Unfortunately CNB gives me the same 66% accuracy.
I past the commands for mahout and weka below.
I also tried to remove the biggest class, it helps but then it's the 2nd
biggest class that is overwhelmingly predicted. Mahout bayes seems to favor
a lot the biggest class (more than prior), contrarily to Weka's
implementation. Is there any choice in the parameters, or in ways of
computing weights that could be causing this?
thanks.
benjamin
here are the commands:
On Mahout:
# training set, usual prepare20newsgroup, followed by a subsampling for just
a few classes
bin/mahout org.apache.mahout.classifier.bayes.PrepareTwentyNewsgroups -p
examples/bin/work/20news-bydate/20news-bydate-train -o
examples/bin/work/20news-bydate/bayes-train-input -a
org.apache.mahout.vectorizer.DefaultAnalyzer -c UTF-8
mkdir examples/bin/work/20news_ss/bayes-train-input/
head -400 examples/bin/work/20news-bydate/bayes-train-input/alt.atheism.txt
> examples/bin/work/20news_ss/bayes-train-input/alt.atheism.txt
head -200
examples/bin/work/20news-bydate/bayes-train-input/comp.graphics.txt >
examples/bin/work/20news_ss/bayes-train-input/comp.graphics.txt
head -100 examples/bin/work/20news-bydate/bayes-train-input/rec.autos.txt >
examples/bin/work/20news_ss/bayes-train-input/rec.autos.txt
head -100
examples/bin/work/20news-bydate/bayes-train-input/rec.sport.hockey.txt >
examples/bin/work/20news_ss/bayes-train-input/rec.sport.hockey.txt
head -30 examples/bin/work/20news-bydate/bayes-train-input/sci.med.txt >
examples/bin/work/20news_ss/bayes-train-input/sci.med.txt
hdput examples/bin/work/20news_ss/bayes-train-input
examples/bin/work/20news_ss/bayes-train-input
then same exact thing for testing
# actual training:
bin/mahout trainclassifier -i
examples/bin/work/20news_ss/bayes-train-input -o
examples/bin/work/20news-bydate/cbayes-model_ss -type cbayes -ng 1
-source hdfs
# testing
bin/mahout testclassifier -d
examples/bin/work/20news_ss/bayes-test-input -m
examples/bin/work/20news-bydate/cbayes-model_ss -type cbayes -ng 1
-source hdfs
=> 66% accuracy
and for weka
# create the .arff file from 20news_ss train and test:
start the file with appropriate header:
-----
@relation _home_benjamin_Data_BY_weka
@attribute text string
@attribute class
{alt.atheism,comp.graphics,rec.autos,rec.sport.hockey,sci.med}
@data
-----
# then past the data:
cat ~/workspace/mahout-0.5/examples/bin/work/20news_ss/bayes-test-input/* |
perl mh2arff.pl >> 20news_ss_test.arff
# with m2harff.pl :
----
use strict;
while(<STDIN>) {
chomp;
$_ =~ s/\'/\\\'/g;
$_ =~ s/ $//;
my ($c,$t) = split("\t",$_);
print "'$t',$c\n";
}
---
# and the train/test command:
java weka.classifiers.meta.FilteredClassifier -t 20news_ss_train.arff -T
20news_ss_test.arff -F
"weka.filters.unsupervised.attribute.StringToWordVector -S" -W
weka.classifiers.bayes.NaiveBayesMultinomial
=> 92% accuracy
2011/9/16 Robin Anil <[email protected]>
> Did you try complementary naive bayes(CNB).
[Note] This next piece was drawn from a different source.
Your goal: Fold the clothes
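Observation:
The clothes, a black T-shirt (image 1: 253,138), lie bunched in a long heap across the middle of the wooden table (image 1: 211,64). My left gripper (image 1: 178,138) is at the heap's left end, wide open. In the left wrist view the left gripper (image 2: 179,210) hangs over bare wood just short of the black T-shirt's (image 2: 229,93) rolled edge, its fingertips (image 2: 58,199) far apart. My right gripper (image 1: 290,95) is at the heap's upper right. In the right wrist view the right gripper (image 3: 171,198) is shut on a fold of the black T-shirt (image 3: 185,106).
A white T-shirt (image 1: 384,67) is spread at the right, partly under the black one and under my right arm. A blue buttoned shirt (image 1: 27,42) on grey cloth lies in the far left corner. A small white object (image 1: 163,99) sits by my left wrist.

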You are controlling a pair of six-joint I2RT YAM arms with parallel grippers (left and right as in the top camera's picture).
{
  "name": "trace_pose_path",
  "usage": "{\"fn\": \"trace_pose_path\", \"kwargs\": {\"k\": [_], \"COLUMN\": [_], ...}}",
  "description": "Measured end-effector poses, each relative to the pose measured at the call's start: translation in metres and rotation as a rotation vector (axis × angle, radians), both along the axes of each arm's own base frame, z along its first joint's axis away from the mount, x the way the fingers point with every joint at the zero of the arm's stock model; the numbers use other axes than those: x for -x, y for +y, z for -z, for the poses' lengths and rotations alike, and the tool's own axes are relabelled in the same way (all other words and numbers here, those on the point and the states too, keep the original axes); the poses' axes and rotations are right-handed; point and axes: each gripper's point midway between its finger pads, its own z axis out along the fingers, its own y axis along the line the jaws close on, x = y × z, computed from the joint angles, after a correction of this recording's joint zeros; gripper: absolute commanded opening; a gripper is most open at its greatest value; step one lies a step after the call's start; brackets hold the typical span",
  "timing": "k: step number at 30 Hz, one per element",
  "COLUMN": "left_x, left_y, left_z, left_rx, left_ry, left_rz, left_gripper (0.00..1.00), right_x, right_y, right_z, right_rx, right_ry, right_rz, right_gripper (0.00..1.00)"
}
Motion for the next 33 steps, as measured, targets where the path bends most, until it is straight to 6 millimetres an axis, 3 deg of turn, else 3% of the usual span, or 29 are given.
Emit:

I am guessing the multinomial
> naivebayes mentioned here is a CNB like implementation and not NB.
>
>
> On Fri, Sep 16, 2011 at 5:30 PM, Benjamin Rey <[email protected]
> >wrote:
>
> > Hello,
> >
> > I'm giving a try to different classifiers for a classical problem of text
> > classification very close to the 20newsgroup one.
> > I end up with much better results with Weka NaiveBayesMultinomial than
> with
> > Mahout bayes.
> > The main problem comes from the fact that my data is unbalanced. I know
> > bayes has difficulties with that yet I'm surprised by the difference
> > between
> > weka and mahout.
> >
> > I went back to the 20newsgroup example, picked 5 classes only and
> > subsampled
> > those to get 5 classes with 400 200 100 100 and 30 examples and pretty
> much
> > the same for test set.
> > On mahout with bayes 1-gram, I'm getting 66% correctly classified (see
> > below
> > for confusion matrix)
> > On weka, on the same exact data, without any tuning, I'm getting 92%
> > correctly classified.
> >
> > Would anyone know where the difference comes from and if there are ways I
> > could tune Mahout to get better results? my data is small enough for now
> > for weka but this won't last.
> >
> > Many thanks
> >
> > Benjamin.
> >
> >
> >
> > MAHOUT:
> > -------------------------------------------------------
> > Correctly Classified Instances : 491 65.5541%
> > Incorrectly Classified Instances : 258 34.4459%
> > Total Classified Instances : 749
> >
> > =======================================================
> > Confusion Matrix
> > -------------------------------------------------------
> > a b c d e f <--Classified as
> > 14 82 0 4 0 0 | 100 a
> =
> > rec.sport.hockey
> > 0 319 0 0 0 0 | 319 b
> =
> > alt.atheism
> > 0 88 3 9 0 0 | 100 c
> =
> > rec.autos
> > 0 45 0 155 0 0 | 200 d
> =
> > comp.graphics
> > 0 25 0 5 0 0 | 30 e
> =
> > sci.med
> > 0 0 0 0 0 0 | 0 f
> =
> > unknown
> > Default Category: unknown: 5
> >
> >
> > WEKA:
> > java weka.classifiers.meta.FilteredClassifier -t 20news_ss_train.arff -T
> > 20news_ss_test.arff -F
> > "weka.filters.unsupervised.attribute.StringToWordVector -S" -W
> > weka.classifiers.bayes.NaiveBayesMultinomial
> >
> > === Error on test data ===
> >
> > Correctly Classified Instances 688 91.8558 %
> > Incorrectly Classified Instances 61 8.1442 %
> > Kappa statistic 0.8836
> > Mean absolute error 0.0334
> > Root mean squared error 0.1706
> > Relative absolute error 11.9863 %
> > Root relative squared error 45.151 %
> > Total Number of Instances 749
> >
> >
> > === Confusion Matrix ===
> >
> > a b c d e <-- classified as
> > 308 9 2 0 0 | a = alt.atheism
> > 5 195 0 0 0 | b = comp.graphics
> > 3 11 84 2 0 | c = rec.autos
> > 3 3 0 94 0 | d = rec.sport.hockey
> > 6 11 6 0 7 | e = sci.med
> >
>